Bambang juga menyoroti kondisi terkini di lokasi yang masih menunjukkan pergerakan tanah. Banyak pemukiman dan fasilitas umum seperti jalan mengalami kerusakan berat akibat longsor ini. Kondisi ini membuat opsi relokasi pemukiman menjadi solusi paling realistis dan mendesak untuk keselamatan warga.
“Kondisi jalan sudah tidak bisa dilewati, dan kami berencana melakukan uji geoteknik untuk memastikan langkah perbaikan jalan yang tepat. Jika memang perlu, jalur jalan akan dipindah ke lokasi yang lebih aman,” ujar Bambang.
Selain menjelaskan aspek teknis longsor, Bambang membuka masalah mendasar lain yang berkaitan dengan pengawasan aktivitas pertambangan di wilayah Kaltim. Dari 307 Izin Usaha Pertambangan (IUP) batubara di daerah ini, sekitar 177 yang aktif beroperasi. Namun pengawasan yang dilakukan di lapangan sangat terbatas.
“Kewenangan pengawasan IUP ini sepenuhnya berada di pemerintah pusat. Sementara pengawas tambang yang ditempatkan di daerah sangat terbatas jumlahnya, sedangkan luas wilayah dan curah hujan tinggi menyebabkan pengawasan menjadi sulit,” jelas Bambang.

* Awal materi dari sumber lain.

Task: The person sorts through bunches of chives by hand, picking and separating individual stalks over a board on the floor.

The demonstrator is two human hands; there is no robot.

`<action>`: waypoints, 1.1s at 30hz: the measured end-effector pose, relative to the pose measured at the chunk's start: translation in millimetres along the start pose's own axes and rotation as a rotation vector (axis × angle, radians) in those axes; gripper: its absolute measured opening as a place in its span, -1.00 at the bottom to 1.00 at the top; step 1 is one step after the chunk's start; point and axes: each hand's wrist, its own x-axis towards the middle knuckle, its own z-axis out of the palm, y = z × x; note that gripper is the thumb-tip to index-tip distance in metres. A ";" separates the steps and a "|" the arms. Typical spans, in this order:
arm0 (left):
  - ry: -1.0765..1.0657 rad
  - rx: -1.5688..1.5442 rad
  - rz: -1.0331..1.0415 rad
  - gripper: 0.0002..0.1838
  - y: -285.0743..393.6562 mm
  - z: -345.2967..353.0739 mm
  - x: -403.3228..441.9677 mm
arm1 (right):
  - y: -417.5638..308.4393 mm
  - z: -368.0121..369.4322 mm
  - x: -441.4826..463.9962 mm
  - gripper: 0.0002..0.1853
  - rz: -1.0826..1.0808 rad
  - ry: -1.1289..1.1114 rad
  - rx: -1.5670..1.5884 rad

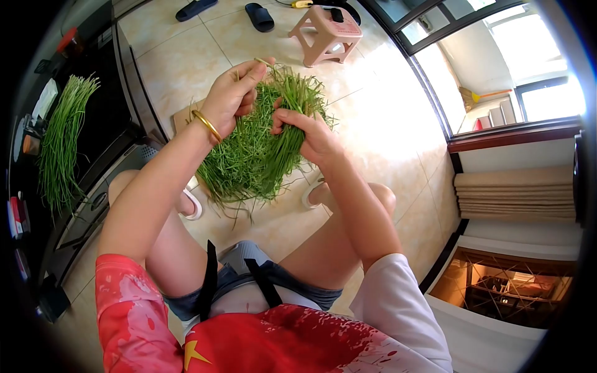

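My right hand (311, 132) is closed around a bunch of long thin green stems (284, 152), which look like garlic chives; their ends stick up above the fist and the rest hangs below. To its left, my left hand (236, 94), with a gold bangle at the wrist, is raised and pinches a short pale green stem (263, 61) between thumb and fingertips. Beneath both hands a big loose heap of the same green stems (227, 165) spreads over the floor between my feet. Whatever lies under the heap is mostly hidden.
Another bundle of green stems (64, 133) lies on the dark cabinet top (102, 93) at left. Ahead stand a pink plastic stool (328, 34) with a small black object on it and two dark slippers (259, 17). A glass sliding door (435, 34) is at right.
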 end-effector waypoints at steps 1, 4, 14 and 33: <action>0.009 0.022 -0.005 -0.64 -0.4 -2.0 -0.3 | 0.5 2.1 -0.7 -0.77 0.013 0.001 -0.042; 0.070 0.016 0.030 -0.63 1.1 -6.3 2.0 | 1.3 5.2 -2.5 -0.79 0.043 0.009 -0.093; 0.472 -0.379 0.484 -0.79 72.2 -81.8 22.5 | 1.3 -31.6 -6.4 -0.88 0.075 0.300 -0.147; 0.115 0.251 -0.026 -0.68 -13.0 1.3 17.8 | -5.3 -23.7 -14.1 -0.89 -0.077 0.299 -0.120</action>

Menurut Bambang, ini menjadi masalah serius karena dampak negatif dari aktivitas pertambangan, termasuk longsor dan kerusakan lingkungan, langsung dirasakan oleh masyarakat di daerah. Namun daerah memiliki keterbatasan kewenangan untuk melakukan pengawasan dan penegakan aturan.
“Sudah saatnya ada pembagian kewenangan pengawasan antara pusat dan daerah. Pemerintah daerah yang paling merasakan dampak harus diberi ruang dan sumber daya untuk ikut mengawasi aktivitas pertambangan,” kata Bambang.
Ia menegaskan pentingnya dialog yang lebih luas dan intensif antara pemerintah pusat dan daerah dalam hal pengaturan, perizinan, dan pengawasan tambang. Menurutnya, tanpa sinergi yang baik, potensi konflik dan masalah lingkungan akan terus terjadi.
Bambang juga menyinggung soal kendala personil pengawas yang terbatas, cuaca ekstrem, serta kompleksitas lokasi tambang yang menyulitkan pengawasan secara menyeluruh.
“Pengawasan harus ditingkatkan agar bencana lingkungan seperti longsor dapat dicegah sejak awal,” tambahnya.
Longsor di KM 28 Desa Batuah dipicu oleh kondisi tanah yang labil dan adanya sesar turun, sementara pengawasan aktivitas tambang di Kaltim masih terkendala kewenangan dan minimnya personil. Pemerintah daerah mendesak adanya desentralisasi pengawasan agar risiko lingkungan bisa dikendalikan lebih baik. Relokasi pemukiman dan perbaikan infrastruktur menjadi langkah awal penanganan dampak longsor yang terjadi.